NatCons rightly stress the connection between the conservative spirit and the national spirit, but they tend to downplay or overlook the connection between the conservative spirit in America and universal principles. Transnational abstractions such as “the idea of the nation” and “the principle of national independence” cannot alone capture the American experiment in ordered liberty. “Unique national traditions,” moreover, contain conflicting elements and differ from one another. They have been known “to bind a people together” to their detriment and to others’ sorrow. Duly elected officials, despots, and mobs have summoned distinctive national beliefs, practices, and institutions to sanctify oppression of minorities at home; to energize violent conquest abroad; and to vindicate authoritarian rule on behalf of a singular race, religion, or party.
Because the U.S. is a rights-respecting and constitutional democracy, “the past and future” of American conservatism are also “inextricably tied” to certain universal principles, ones that the Declaration of Independence holds to be self-evident truths. Among these universal principles are that all human beings are by nature free and equally endowed with unalienable rights, that government’s chief purpose is to secure basic rights and fundamental freedoms, and that just government power derives from the consent of the governed. …
The signatories of the open letter to the NatCons see Christian faith and practice as instructing the national spirit rather than as instruments or objects of public policy. Christian teaching, for example, highlights vital associations that operate below and above the national plane: “As critics of contemporary liberalism from both Left and Right, we believe that the just nation must take account of the principle of subsidiarity – that power should be devolved to the lowest appropriate level.” This requires caring for those institutions of civil society – family, community, religion – that cultivate individual character. It also impels the formation of partnerships and alliances among nation-states, including international organizations, to deal with “tasks which are beyond the scope of any one nation.”
The conservative critics also fault NatCons for obscuring the disadvantages of unchecked nation-state power. For instance, nation-states, in the critics’ estimation, have not been an innocent victim of globalization.
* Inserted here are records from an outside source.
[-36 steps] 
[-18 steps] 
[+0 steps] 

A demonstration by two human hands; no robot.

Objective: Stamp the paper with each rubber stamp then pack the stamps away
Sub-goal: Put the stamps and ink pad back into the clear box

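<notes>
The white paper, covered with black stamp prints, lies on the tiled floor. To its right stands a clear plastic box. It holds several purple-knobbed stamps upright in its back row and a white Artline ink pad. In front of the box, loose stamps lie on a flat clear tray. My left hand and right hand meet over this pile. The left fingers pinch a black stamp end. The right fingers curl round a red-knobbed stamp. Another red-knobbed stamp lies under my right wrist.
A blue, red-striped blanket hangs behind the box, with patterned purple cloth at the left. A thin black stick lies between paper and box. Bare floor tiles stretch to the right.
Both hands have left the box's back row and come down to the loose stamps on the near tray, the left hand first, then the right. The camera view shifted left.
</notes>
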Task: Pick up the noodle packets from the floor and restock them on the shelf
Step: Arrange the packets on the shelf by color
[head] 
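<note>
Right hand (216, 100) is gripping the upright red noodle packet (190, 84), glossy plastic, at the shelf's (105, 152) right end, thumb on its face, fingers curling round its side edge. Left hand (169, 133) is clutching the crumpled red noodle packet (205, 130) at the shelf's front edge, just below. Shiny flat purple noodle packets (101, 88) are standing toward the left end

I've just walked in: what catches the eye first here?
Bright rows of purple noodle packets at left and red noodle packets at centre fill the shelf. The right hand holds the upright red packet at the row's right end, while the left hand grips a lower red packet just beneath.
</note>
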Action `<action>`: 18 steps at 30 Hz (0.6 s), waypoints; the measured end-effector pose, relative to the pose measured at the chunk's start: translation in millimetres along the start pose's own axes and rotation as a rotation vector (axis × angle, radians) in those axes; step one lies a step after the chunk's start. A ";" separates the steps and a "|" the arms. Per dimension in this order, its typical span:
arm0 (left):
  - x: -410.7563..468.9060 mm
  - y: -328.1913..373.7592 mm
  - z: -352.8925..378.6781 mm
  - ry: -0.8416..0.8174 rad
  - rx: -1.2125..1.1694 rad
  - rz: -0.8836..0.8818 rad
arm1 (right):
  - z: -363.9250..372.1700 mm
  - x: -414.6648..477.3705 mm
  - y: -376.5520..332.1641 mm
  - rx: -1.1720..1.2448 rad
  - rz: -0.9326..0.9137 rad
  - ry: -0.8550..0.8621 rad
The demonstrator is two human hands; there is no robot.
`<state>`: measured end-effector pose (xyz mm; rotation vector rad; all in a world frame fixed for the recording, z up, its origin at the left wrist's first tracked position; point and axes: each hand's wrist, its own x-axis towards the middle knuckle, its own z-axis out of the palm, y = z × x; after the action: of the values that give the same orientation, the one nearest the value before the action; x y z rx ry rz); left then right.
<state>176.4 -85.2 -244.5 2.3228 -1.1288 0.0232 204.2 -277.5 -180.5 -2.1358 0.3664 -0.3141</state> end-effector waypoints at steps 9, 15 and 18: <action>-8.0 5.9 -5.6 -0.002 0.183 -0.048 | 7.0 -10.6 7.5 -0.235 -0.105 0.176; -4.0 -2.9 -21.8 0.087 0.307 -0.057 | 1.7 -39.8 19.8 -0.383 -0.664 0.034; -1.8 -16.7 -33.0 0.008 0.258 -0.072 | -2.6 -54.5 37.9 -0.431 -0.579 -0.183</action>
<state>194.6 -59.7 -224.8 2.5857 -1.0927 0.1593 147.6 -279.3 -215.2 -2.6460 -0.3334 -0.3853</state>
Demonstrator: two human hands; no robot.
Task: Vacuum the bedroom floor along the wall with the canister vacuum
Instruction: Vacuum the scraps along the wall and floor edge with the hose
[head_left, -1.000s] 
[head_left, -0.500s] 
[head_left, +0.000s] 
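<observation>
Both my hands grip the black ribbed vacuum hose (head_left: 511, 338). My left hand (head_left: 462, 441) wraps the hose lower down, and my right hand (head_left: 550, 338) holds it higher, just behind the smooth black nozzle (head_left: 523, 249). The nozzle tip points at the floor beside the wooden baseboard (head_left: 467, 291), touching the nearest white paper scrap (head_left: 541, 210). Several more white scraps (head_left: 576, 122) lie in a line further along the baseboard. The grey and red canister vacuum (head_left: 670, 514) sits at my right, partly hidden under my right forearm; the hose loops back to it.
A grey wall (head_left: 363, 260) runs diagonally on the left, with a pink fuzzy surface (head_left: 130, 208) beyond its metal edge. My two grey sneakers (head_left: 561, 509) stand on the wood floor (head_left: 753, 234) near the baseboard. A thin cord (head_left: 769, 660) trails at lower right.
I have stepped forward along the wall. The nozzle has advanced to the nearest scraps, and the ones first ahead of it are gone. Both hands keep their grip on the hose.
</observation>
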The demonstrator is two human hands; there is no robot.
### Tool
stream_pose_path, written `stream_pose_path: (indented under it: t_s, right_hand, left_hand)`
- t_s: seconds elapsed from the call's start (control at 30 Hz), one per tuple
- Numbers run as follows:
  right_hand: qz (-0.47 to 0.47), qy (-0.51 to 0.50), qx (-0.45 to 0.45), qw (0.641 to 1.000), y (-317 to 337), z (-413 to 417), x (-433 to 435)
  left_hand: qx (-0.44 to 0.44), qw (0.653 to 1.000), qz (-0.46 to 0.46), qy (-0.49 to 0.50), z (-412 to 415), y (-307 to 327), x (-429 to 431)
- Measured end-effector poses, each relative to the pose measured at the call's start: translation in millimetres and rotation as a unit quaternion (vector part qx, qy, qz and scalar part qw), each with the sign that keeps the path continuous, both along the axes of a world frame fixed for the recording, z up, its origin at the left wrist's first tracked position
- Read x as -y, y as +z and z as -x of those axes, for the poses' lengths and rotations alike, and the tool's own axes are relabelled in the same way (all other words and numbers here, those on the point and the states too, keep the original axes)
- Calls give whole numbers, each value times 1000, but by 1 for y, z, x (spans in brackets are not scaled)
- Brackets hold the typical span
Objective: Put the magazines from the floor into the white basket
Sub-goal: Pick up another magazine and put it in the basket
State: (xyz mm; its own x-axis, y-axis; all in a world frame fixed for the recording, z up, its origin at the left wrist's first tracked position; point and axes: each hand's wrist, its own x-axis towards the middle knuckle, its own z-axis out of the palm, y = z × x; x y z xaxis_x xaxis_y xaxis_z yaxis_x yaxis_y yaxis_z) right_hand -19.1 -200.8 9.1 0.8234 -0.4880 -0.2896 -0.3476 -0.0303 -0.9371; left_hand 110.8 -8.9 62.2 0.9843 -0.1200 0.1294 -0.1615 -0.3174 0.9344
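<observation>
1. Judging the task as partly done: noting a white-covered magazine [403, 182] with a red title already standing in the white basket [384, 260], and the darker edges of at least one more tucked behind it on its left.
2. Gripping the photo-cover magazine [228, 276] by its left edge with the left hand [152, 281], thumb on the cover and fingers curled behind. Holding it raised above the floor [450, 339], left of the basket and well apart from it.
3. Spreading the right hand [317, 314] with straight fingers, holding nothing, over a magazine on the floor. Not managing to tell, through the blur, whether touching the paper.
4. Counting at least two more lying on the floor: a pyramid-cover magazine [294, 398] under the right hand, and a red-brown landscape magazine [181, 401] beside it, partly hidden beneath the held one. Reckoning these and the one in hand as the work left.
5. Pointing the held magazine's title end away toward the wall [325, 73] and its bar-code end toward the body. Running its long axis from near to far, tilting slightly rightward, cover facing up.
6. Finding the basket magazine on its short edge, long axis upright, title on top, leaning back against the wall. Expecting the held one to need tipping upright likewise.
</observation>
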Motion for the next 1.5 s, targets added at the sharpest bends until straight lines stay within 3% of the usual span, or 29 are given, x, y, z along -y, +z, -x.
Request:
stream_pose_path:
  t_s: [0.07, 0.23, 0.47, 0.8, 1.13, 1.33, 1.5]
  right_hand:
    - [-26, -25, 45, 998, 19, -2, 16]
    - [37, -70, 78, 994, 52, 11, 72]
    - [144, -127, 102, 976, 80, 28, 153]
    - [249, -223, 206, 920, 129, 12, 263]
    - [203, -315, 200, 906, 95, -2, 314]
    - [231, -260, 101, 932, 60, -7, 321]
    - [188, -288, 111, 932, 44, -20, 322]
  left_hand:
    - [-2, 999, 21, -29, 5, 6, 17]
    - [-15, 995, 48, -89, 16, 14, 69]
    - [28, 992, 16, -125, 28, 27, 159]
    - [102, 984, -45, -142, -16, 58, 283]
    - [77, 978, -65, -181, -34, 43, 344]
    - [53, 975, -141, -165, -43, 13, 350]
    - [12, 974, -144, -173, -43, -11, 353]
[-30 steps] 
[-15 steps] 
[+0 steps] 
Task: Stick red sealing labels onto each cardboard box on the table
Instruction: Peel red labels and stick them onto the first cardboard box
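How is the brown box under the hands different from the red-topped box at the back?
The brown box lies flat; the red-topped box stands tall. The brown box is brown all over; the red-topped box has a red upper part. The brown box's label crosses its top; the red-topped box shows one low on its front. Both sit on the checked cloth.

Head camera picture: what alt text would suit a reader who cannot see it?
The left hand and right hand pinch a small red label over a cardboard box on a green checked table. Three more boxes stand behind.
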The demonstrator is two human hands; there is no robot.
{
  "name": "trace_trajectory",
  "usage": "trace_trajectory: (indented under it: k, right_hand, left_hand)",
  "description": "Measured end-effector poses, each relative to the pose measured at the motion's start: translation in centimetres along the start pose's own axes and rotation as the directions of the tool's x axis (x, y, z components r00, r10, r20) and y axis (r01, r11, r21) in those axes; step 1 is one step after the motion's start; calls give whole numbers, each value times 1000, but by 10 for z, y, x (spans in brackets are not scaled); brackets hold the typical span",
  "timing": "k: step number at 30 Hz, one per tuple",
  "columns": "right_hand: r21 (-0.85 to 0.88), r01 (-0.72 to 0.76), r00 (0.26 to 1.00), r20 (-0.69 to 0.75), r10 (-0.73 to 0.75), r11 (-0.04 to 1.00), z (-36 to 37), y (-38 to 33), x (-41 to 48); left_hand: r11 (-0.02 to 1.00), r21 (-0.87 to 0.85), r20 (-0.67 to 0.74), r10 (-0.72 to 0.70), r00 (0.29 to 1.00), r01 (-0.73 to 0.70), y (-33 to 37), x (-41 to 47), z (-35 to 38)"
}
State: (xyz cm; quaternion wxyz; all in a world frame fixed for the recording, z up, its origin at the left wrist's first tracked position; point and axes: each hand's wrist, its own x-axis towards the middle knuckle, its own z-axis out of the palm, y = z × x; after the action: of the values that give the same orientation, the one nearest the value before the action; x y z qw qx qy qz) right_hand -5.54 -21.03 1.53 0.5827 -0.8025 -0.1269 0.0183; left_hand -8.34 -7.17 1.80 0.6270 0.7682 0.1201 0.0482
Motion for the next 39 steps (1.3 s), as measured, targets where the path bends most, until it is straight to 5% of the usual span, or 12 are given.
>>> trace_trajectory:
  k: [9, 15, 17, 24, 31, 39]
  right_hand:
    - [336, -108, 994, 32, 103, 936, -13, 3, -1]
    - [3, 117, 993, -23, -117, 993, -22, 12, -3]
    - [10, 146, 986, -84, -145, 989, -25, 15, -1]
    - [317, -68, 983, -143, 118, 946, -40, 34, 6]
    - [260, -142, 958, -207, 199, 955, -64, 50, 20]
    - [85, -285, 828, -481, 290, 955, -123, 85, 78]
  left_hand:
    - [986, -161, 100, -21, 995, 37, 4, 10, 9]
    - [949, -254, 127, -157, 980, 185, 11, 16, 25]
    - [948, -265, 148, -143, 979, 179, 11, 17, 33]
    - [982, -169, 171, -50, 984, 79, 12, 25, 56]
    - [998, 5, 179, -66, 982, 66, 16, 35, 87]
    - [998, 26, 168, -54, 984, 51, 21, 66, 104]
Rather, they enabled it “by the wiping out of local cultures, and the centralisation of power away from both local governments and civil society – notably churches, guilds, and other associations.” Moreover, “[b]y implicitly asserting the supremacy of nations over culture and communities,” the NatCon advocacy of nationalism “subordinates both the universal and the particular to the national, as if national interests and national traditions were necessarily good and anything exceeding nations must therefore be evil.”